Oggi, Patron, lei è stato saduto su un gradone di attempato calcestruzzo attorniato da tifosi giovani e giovanissimi, da signori e signore di mezza e terza età. Avrà sicuramente posato gli occhi anche sul passeggino del piccolo Tommy che ha conosciuto la vita extrauterina da pochi mesi ed è già convinto che il mondo sia assolutamente e indiscutibilmente biancoblù. Che meraviglia. Siamo pochi Patron, siamo pochi. Lei ha ragione. Pochi, ma buoni. E non è una frase fatta. Oggi lo ha constatato ancora una volta con i suoi occhi, con le sue orecchie. Trabocchiamo di amore per questa squadra e non ci servono le vittorie per regalare cori ed applausi. Ci serve grinta, voglia ed orgoglio. Non siamo viziati ed avvezzi ai trionfi, noi siamo combattenti dal cuore grande e quando i ragazzi in campo onorano la maglia, la vittoria diviene un prezioso optional. Lei sa benissimo che abbiamo paura del futuro. Lei sa che i nostri occhi seguono il pallone sull’erba e i nostri pensieri rincorrono le sue promesse di disimpegno.

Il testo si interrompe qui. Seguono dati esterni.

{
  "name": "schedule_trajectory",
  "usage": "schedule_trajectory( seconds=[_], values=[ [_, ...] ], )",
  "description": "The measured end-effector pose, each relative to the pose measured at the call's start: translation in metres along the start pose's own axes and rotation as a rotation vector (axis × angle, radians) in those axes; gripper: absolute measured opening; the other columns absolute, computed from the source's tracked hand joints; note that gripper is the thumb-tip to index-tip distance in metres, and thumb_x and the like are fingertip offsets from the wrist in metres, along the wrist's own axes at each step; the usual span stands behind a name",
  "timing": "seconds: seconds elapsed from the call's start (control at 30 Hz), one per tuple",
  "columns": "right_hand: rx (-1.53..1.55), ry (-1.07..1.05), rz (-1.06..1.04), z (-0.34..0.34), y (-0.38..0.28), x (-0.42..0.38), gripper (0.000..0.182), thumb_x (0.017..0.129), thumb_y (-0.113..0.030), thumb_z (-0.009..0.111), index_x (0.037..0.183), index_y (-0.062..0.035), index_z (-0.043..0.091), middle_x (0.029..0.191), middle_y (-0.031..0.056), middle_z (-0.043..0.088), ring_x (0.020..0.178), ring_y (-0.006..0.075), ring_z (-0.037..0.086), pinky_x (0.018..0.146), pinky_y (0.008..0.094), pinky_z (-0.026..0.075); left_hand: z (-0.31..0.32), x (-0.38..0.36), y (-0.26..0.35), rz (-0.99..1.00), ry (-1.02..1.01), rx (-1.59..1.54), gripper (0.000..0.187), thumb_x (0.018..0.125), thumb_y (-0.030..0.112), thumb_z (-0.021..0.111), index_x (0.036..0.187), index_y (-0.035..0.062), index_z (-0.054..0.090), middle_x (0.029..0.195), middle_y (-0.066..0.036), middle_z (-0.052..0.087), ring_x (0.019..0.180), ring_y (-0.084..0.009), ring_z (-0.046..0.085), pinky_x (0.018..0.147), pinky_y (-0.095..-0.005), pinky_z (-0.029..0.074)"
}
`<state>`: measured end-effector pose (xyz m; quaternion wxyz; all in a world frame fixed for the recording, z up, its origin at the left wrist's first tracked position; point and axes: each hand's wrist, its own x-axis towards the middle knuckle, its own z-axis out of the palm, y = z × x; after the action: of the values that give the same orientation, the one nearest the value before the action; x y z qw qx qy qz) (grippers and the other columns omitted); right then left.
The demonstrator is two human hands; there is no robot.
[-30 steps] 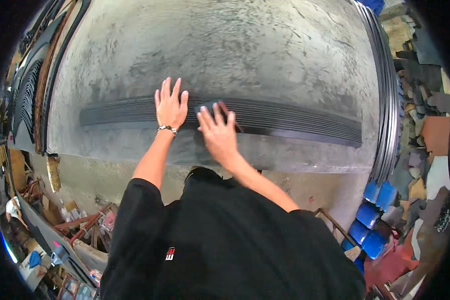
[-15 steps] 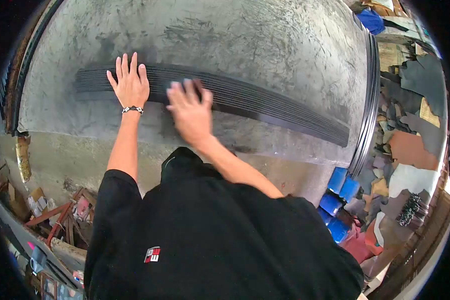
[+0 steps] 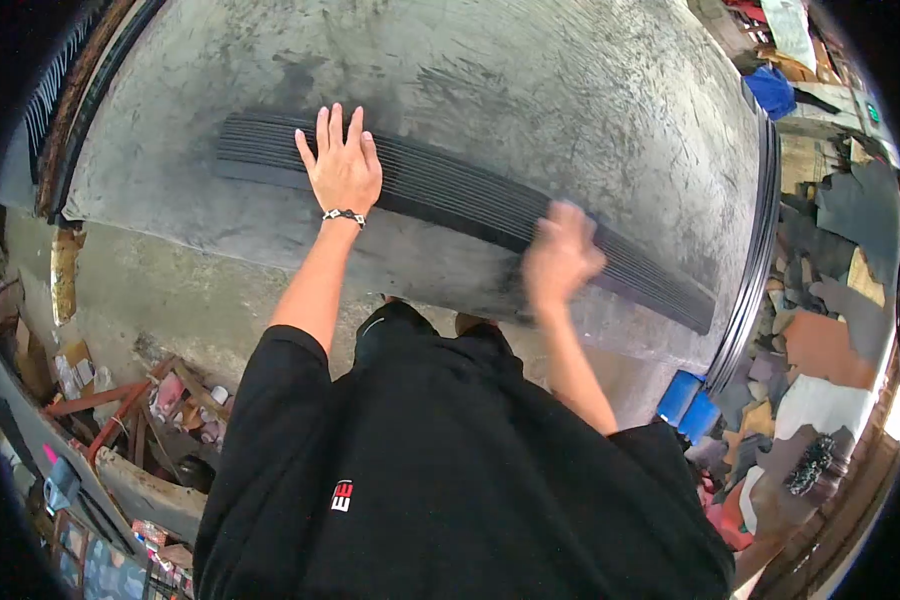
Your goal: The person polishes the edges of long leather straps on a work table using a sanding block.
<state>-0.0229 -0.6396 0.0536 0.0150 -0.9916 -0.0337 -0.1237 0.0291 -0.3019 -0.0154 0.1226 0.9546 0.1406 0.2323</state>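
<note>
A band of long, thin black strips (image 3: 450, 195) lies side by side on a grey, scuffed worktop (image 3: 570, 110). My left hand (image 3: 345, 175) rests flat across the left part of the band, palm down with fingers spread, a beaded bracelet at the wrist. Farther along, toward the right part of the same strips, is my right hand (image 3: 562, 258). Motion smears its fingers, so I cannot make out whether it holds anything or touches the strips.
More long dark strips (image 3: 760, 250) hang over the worktop's right edge. Beyond them are leather-like scraps (image 3: 830, 345) and blue rolled pieces (image 3: 685, 400). At lower left stand red metal bars (image 3: 120, 410) among clutter.
My right hand has swept to the right along the strips, away from my left hand. The left stays flat on the band. The whole view has shifted somewhat.
</note>
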Motion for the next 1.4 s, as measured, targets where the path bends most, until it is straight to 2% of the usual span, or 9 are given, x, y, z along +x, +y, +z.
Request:
schedule_trajectory(
  seconds=[0.17,0.3,0.43,0.53,0.6,0.8,0.93,1.13,1.4],
  values=[
    [0.129,-0.037,-0.432,0.032,-0.184,0.007,0.048,0.105,-0.035,0.064,0.145,-0.0092,0.069,0.157,0.0070,0.063,0.150,0.0330,0.052,0.114,0.0747,0.034,0.008,-0.001,-0.016,0.017,-0.018,-0.117,0.044,0.115,0.033,0.046,0.147,0.0139,0.070,0.160,-0.007,0.061,0.157,-0.0286,0.044,0.132,-0.0610,0.020],
    [0.207,-0.030,-0.525,0.011,-0.073,0.008,0.044,0.104,-0.031,0.066,0.145,-0.0156,0.067,0.156,0.0054,0.063,0.149,0.0292,0.053,0.118,0.0627,0.037,0.009,0.001,-0.018,0.022,-0.072,-0.034,0.047,0.116,0.037,0.044,0.151,0.0169,0.067,0.163,-0.006,0.059,0.159,-0.0278,0.043,0.133,-0.0578,0.018],
    [-0.159,-0.177,0.388,-0.011,0.195,-0.045,0.050,0.088,-0.022,0.069,0.138,-0.0212,0.073,0.146,0.0007,0.068,0.137,0.0270,0.061,0.100,0.0582,0.048,0.014,0.001,-0.025,0.102,-0.076,0.076,0.048,0.116,0.039,0.046,0.157,0.0202,0.062,0.165,-0.010,0.056,0.160,-0.0291,0.041,0.132,-0.0599,0.020],
    [-0.104,-0.080,1.165,-0.083,0.367,-0.138,0.047,0.110,-0.044,0.050,0.122,-0.0108,0.082,0.121,0.0272,0.077,0.121,0.0466,0.072,0.100,0.0677,0.051,0.014,0.003,-0.003,0.095,-0.186,0.283,0.052,0.115,0.041,0.050,0.159,0.0158,0.058,0.168,-0.016,0.050,0.159,-0.0360,0.041,0.126,-0.0706,0.024],
    [-0.099,0.148,1.408,-0.112,0.441,-0.208,0.052,0.111,-0.042,0.055,0.123,0.0034,0.078,0.118,0.0313,0.077,0.110,0.0424,0.075,0.095,0.0523,0.054,0.021,-0.004,0.031,0.277,-0.251,0.165,0.055,0.114,0.042,0.050,0.160,0.0122,0.056,0.168,-0.019,0.049,0.158,-0.0383,0.041,0.124,-0.0733,0.024],
    [0.281,0.685,1.411,-0.078,0.459,-0.316,0.049,0.114,-0.036,0.059,0.106,0.0092,0.077,0.091,0.0146,0.078,0.083,0.0238,0.063,0.081,0.0440,0.053,0.039,-0.056,0.264,0.624,-0.485,-0.170,0.061,0.112,0.046,0.054,0.158,0.0068,0.054,0.169,-0.024,0.044,0.158,-0.0463,0.037,0.126,-0.0674,0.029],
    [0.340,0.734,1.173,-0.008,0.473,-0.305,0.041,0.115,-0.033,0.057,0.127,0.0007,0.078,0.119,0.0190,0.081,0.109,0.0316,0.076,0.094,0.0393,0.057,0.057,-0.114,0.413,0.857,-0.590,-0.350,0.063,0.111,0.045,0.054,0.157,0.0026,0.054,0.170,-0.026,0.042,0.160,-0.0432,0.035,0.130,-0.0643,0.025],
    [0.112,0.495,0.990,-0.063,0.566,-0.233,0.044,0.115,-0.036,0.055,0.150,-0.0119,0.067,0.152,0.0118,0.067,0.140,0.0306,0.063,0.118,0.0544,0.040,0.057,-0.165,0.544,0.623,-0.692,-0.248,0.075,0.109,0.052,0.058,0.160,-0.0011,0.047,0.173,-0.028,0.036,0.163,-0.0433,0.028,0.132,-0.0613,0.020],
    [-0.338,-0.017,0.887,-0.064,0.697,-0.129,0.052,0.111,-0.045,0.060,0.156,-0.0208,0.061,0.165,0.0087,0.056,0.156,0.0260,0.046,0.125,0.0628,0.030,0.030,-0.172,0.553,0.743,-0.661,-0.355,0.080,0.087,0.048,0.087,0.140,-0.0023,0.054,0.140,-0.023,0.055,0.139,-0.0431,0.048,0.125,-0.0566,0.032]
  ],
)
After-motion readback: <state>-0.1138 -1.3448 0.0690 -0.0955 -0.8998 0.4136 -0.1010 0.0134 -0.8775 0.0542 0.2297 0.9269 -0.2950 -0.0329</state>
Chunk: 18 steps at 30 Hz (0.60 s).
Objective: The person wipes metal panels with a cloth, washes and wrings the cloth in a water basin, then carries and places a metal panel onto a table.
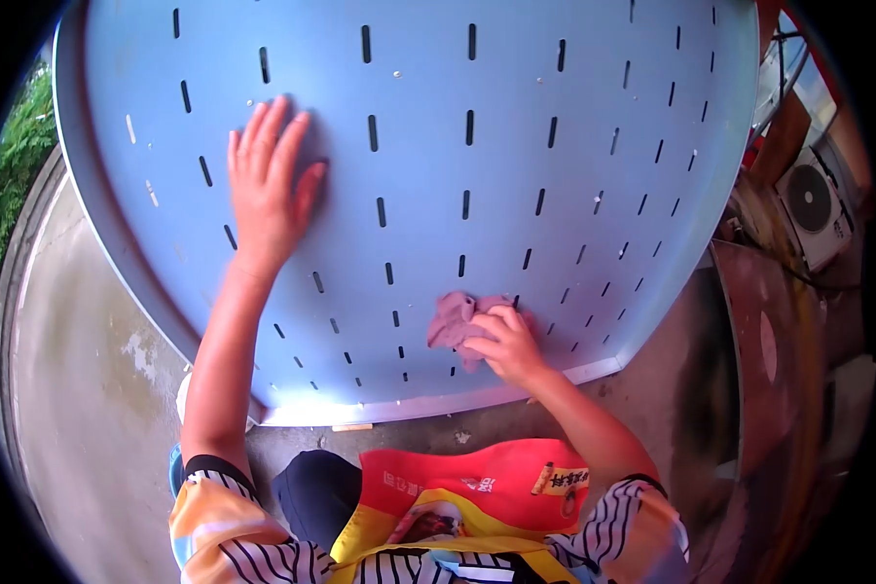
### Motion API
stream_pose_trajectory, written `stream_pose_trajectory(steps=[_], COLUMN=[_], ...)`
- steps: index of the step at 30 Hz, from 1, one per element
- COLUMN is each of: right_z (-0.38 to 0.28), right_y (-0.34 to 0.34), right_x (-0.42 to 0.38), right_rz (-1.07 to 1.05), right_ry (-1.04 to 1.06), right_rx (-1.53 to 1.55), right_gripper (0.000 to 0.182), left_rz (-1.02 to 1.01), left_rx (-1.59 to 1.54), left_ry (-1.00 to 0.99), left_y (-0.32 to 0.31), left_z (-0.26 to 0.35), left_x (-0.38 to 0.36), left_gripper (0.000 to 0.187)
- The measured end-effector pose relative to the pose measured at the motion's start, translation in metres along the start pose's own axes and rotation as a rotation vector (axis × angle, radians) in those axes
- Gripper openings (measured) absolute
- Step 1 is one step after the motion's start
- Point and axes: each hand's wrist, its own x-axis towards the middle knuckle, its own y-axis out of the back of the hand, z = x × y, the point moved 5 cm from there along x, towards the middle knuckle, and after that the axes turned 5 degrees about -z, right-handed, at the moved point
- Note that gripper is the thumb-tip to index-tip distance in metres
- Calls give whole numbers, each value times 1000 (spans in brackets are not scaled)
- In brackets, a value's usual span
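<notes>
A large blue-grey metal panel (423, 165) with rows of narrow slots and raised side edges fills the middle of the head view. Flat against its left part lies my left hand (268, 180), fingers stretched upward and thumb apart, holding nothing. Lower down and right of centre, my right hand (506, 343) grips a crumpled mauve cloth (453, 323) and presses it on the panel. The fingertips are bent over the cloth, and part of it is hidden beneath them. Several small pale specks dot the panel surface.
Below the panel's bright lower edge (438, 404) is my red and yellow apron (477, 477). Concrete ground (78, 331) and green plants (19, 146) are on the left. An air-conditioner outdoor unit (813, 204) stands at the right, beside dark clutter.
</notes>
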Motion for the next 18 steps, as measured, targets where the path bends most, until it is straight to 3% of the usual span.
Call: stream_pose_trajectory(steps=[3, 6, 10, 11, 14, 18], right_z=[8, 10, 70, 77, 78, 83], right_y=[99, 233, 371, 376, 347, 266], right_x=[32, 92, 220, 238, 213, 141], right_rz=[234, 567, 641, 605, 853, 805], right_ry=[-154, -308, 74, 110, 102, -38], right_rx=[159, 381, -306, -469, -537, -542], right_gripper=[34, 34, 37, 41, 40, 33], left_rz=[-101, -43, -24, -27, -11, 26], left_rx=[-45, 93, 154, 160, 191, 189], left_ry=[-63, -73, -76, -81, -85, -119], left_y=[-15, -34, -38, -37, -34, -39], left_z=[31, 40, 43, 44, 49, 49], left_x=[6, 4, 5, 6, 10, 9], left_gripper=[53, 49, 46, 46, 44, 43])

Il campionato passerà, tra vittorie e sconfitte, con o senza punte. E tornerà un’altra estate con la consapevolezza che potrà essere l’ultima della nostra Pro Patria. Non sarà una sorpresa, lo sappiamo fin da ora. Proprio per questo, Patron, le chiedo : cosa possiamo fare noi? Cosa dovremmo fare secondo lei? Ci parli, tifoso tra i tifosi, e ci indichi una strada da percorrere al suo fianco. Noi non possiamo aiutarla economicamente più di quanto facciamo con abbonamenti e costi di trasferta sempre più elevati. Noi ci siamo, in casa e in trasferta, noi viviamo di Pro Patria tutti i santi giorni. Noi ci incazziamo e ci commuoviamo, sparliamo e ragioniamo sui forum e sui blog. Ci impegnamo molto in un giornale che parla solo di Pro, abbiamo raddoppiato con enormi sacrifici la sede del Pro Patria Club, alcuni di noi hanno sudato sangue per produrre un bellissimo libro che racconta il trionfo dello scorso torneo, abbiamo una mostra di livello assoluto che aspetta solo un luogo per trasudare storia e gloria. Cosa potremmo fare ancora? Non ci punisca con un silenzio gravido di ammonimenti, e, soprattutto, non ci ferisca citandoci assieme a quella parte di città che l’ha abbandonata e che sta scavando, silente e sghignazzante, la fossa della nostra Pro Patria.
 Chiunque ama sinceramente questi colori ci troverà sempre al suo fianco.